A geological feature and a weather system.
It existed on a scale where individual billions became rounding errors, where a hundred and fifty billion on a card was—as Melissa demonstrated when she handed it to him—that he was surprised not for the amount but for the fact that she’d trusted him with the physical object.
The number itself? When your family’s net worth required its own branch of mathematics to express, individual billions stopped registering as impressive and started registering as yes, that seems about right.
So no. He wasn’t particularly moved by the inheritance.
He was, however, moved by the question that had just arrived in his brain without knocking, pulled in through some combination of Rune dismantling the Maxtons and Harold bleeding onto legal paperwork and the general atmosphere of a decade’s worth of misery being retroactively assigned a paper trail.
Why had I never just asked grandmother for money?
He sat with this.
Why, genuinely, had he not done that? He had a grandmother. He had aunts. He had an entire family on the Ryujin Tiamat side who could have put him in a palace, fed him something that wasn’t whatever the Maxtons had decided constituted a meal on his bad days, and not noticed the expense—would not have noticed, statistically, mathematically, in any measurable way.
He had people.
He’d always had people.
And he’d spent ten years living in a house where someone who feared the name attached to his blood had still found it worth the risk to put hands on him.
Another question was;Why did Chaos leave me here with Melissa and Maxtons after the burial of mom and dad?
Why had she gone back to Japan—or wherever she’d gone—and left the only Ryujin Tiamat heir to be raised by the family that had, if today’s paperwork was any indication, been illegally sitting on Ryujin Tiamat money the entire time?
He’d never asked. Not himself, not anyone. The questions had existed somewhere below the waterline of things he thought about, kept down by ten years of more immediate problems—surviving, mostly, and then later just getting through the day, and then later still adjusting to the reality of no longer having to do either of those things in the same way.
He looked at the table. At the blood on Rune’s papers. At the Maxtons and his questions.
Across the table, something happened that he hadn’t predicted and wasn’t in his personal model of how this meeting would go.
The grandfather stood up.
And bowed to Rune.
A formal, deliberate, full bow with the calculations of a man who had spent a lifetime navigating exactly where power lived and had looked up right now and found it sitting across from him in a bob cut, holding papers his son had bled on.

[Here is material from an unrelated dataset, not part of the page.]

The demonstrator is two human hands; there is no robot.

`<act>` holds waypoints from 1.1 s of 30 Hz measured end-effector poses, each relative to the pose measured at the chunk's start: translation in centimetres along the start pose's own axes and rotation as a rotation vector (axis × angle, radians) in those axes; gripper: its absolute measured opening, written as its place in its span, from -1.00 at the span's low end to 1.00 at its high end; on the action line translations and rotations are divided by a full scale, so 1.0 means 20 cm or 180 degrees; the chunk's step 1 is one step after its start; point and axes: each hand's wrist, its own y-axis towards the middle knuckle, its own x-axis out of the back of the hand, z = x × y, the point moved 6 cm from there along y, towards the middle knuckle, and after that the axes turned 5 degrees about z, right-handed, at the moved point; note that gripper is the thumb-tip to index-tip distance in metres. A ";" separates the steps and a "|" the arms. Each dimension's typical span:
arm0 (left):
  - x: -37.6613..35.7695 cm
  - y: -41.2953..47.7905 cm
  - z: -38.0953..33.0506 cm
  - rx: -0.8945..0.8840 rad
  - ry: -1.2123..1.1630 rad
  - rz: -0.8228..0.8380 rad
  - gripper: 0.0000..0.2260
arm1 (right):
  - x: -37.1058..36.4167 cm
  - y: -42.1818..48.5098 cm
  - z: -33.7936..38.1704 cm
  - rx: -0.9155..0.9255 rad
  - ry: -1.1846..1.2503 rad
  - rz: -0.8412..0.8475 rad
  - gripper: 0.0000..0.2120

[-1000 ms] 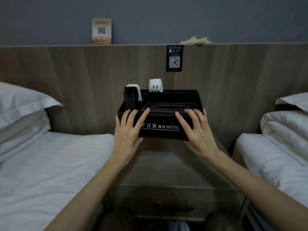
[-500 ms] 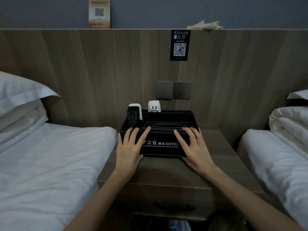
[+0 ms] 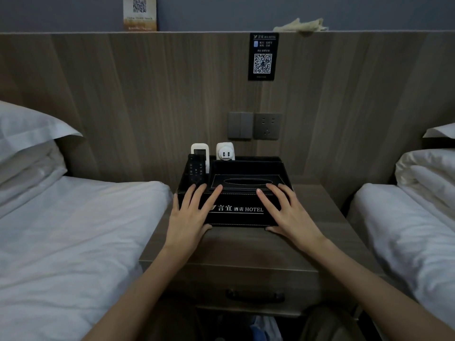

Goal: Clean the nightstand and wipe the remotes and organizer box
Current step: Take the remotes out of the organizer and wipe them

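While the organizer box (image 3: 236,210) sits on the nightstand (image 3: 246,249), I see the left hand (image 3: 189,217) and right hand (image 3: 288,215) flat against its front, fingers straight; 2 remotes (image 3: 196,172) stand inside.

left hand (image 3: 188,217): bare, slender fingers, short trimmed nails
right hand (image 3: 291,215): bare, slender fingers, short nails
left forearm (image 3: 138,289): bare from the wrist as far as the view reaches
right forearm (image 3: 369,276): bare likewise, slim
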 end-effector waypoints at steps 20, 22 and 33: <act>-0.20 0.19 0.10 0.0331 -0.0362 0.0015 0.07 | -0.16 0.19 -0.09 -0.0429 0.0595 0.0421 -0.12; -0.23 0.23 0.11 0.0362 -0.0438 0.0014 0.08 | -0.17 0.24 -0.12 -0.0506 0.0748 0.0410 -0.25; -0.25 0.31 0.14 0.0367 -0.1078 -0.0089 -0.29 | -0.20 0.33 -0.16 -0.0943 0.1125 0.0310 -0.45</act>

Deep enough to mean it. Offered for Harold’s conduct.
Phei stared.
Melissa leaned toward him. “The Maxtons can be as unpleasant as they like in private,” she murmured, just below the ambient weight of the room. “But they cannot openly insult or disrespect the Natsuki family. Not here, not anywhere. Much less the Tiamat family. They’d be dismantled. Publicly, legally, and probably in that order.”
Phei absorbed this.
Then he wanted very badly to ask the question that was now sitting directly in the front of his brain, too large to ignore: Then what the hell was Harold doing for the last years if not making enemies out of both families?
If the Maxtons lived in documented terror of his family name—if a single Natsuki lawyer in their dining room was enough to make the patriarch bow and Harold rupture something internal and every person on that side of the table go very, very quiet— then why had Harold killed the twin?

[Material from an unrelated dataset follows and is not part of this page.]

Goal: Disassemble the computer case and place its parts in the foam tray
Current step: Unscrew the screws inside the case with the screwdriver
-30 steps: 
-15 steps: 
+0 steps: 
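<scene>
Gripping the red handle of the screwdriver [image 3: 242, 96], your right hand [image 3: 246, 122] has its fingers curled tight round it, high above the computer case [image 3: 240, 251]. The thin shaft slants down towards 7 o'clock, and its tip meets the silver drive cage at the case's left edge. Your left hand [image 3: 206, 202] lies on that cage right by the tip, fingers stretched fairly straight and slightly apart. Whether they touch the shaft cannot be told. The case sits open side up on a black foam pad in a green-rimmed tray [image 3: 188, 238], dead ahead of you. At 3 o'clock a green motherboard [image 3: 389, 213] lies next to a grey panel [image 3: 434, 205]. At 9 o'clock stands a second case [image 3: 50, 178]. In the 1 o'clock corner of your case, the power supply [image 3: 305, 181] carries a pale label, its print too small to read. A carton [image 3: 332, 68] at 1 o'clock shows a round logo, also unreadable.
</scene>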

Why had he put hands on Delilah? Why had Phei spent a decade in a house that ran partly on Ryujin Tiamat money being treated like something the family had scraped off its shoe?

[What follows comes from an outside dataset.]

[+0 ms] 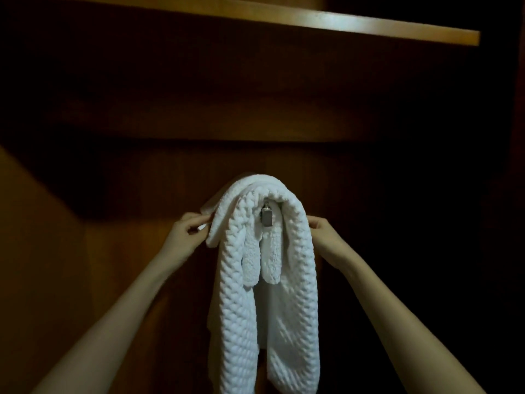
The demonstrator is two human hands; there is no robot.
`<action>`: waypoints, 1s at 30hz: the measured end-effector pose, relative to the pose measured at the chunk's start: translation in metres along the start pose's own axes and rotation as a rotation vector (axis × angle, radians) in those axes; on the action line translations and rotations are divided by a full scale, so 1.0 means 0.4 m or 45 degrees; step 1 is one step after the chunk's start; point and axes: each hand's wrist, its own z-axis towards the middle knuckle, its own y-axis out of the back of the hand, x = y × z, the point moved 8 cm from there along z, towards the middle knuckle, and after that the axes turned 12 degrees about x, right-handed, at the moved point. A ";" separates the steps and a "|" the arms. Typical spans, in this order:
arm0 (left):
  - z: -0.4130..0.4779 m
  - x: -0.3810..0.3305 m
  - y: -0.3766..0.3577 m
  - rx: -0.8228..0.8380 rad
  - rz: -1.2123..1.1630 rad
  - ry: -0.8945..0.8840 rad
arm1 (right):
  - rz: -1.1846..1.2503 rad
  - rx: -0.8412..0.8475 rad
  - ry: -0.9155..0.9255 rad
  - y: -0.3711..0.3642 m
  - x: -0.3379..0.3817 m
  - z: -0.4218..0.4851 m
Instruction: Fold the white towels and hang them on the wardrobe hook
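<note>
A white, thickly quilted towel (272, 280) hangs draped over a metal wardrobe hook (266, 216), whose square silver end shows between the folds. Its two long folded ends drop down to the bottom of the view. My left hand (187, 231) pinches the towel's left edge just beside the hook. On the other side, my right hand (324, 231) touches the towel's right fold with its fingertips hidden behind the cloth, so its hold is unclear.
The hook sits on a dark wooden back panel (369, 194) inside the wardrobe. A lighter wooden shelf edge (369, 27) runs across above. The side areas are very dark.
</note>
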 end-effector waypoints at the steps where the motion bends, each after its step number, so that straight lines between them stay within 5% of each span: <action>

Why would any man who feared a name abuse the person carrying it?
He didn’t ask Melissa. Melissa wouldn’t have the answer. The answer wasn’t in this room. It was somewhere in the gap between what people did when they thought they were unobserved and what they did when the observation arrived, and it pointed somewhere darker and more complicated than a divorce proceeding could reach.
For known and unknown reasons now the Maxtons bent.
And Phei sat at the table, chin in his hands, watching it happen, and wondered—not for the first time, and definitely not for the last—what the fuck was going on.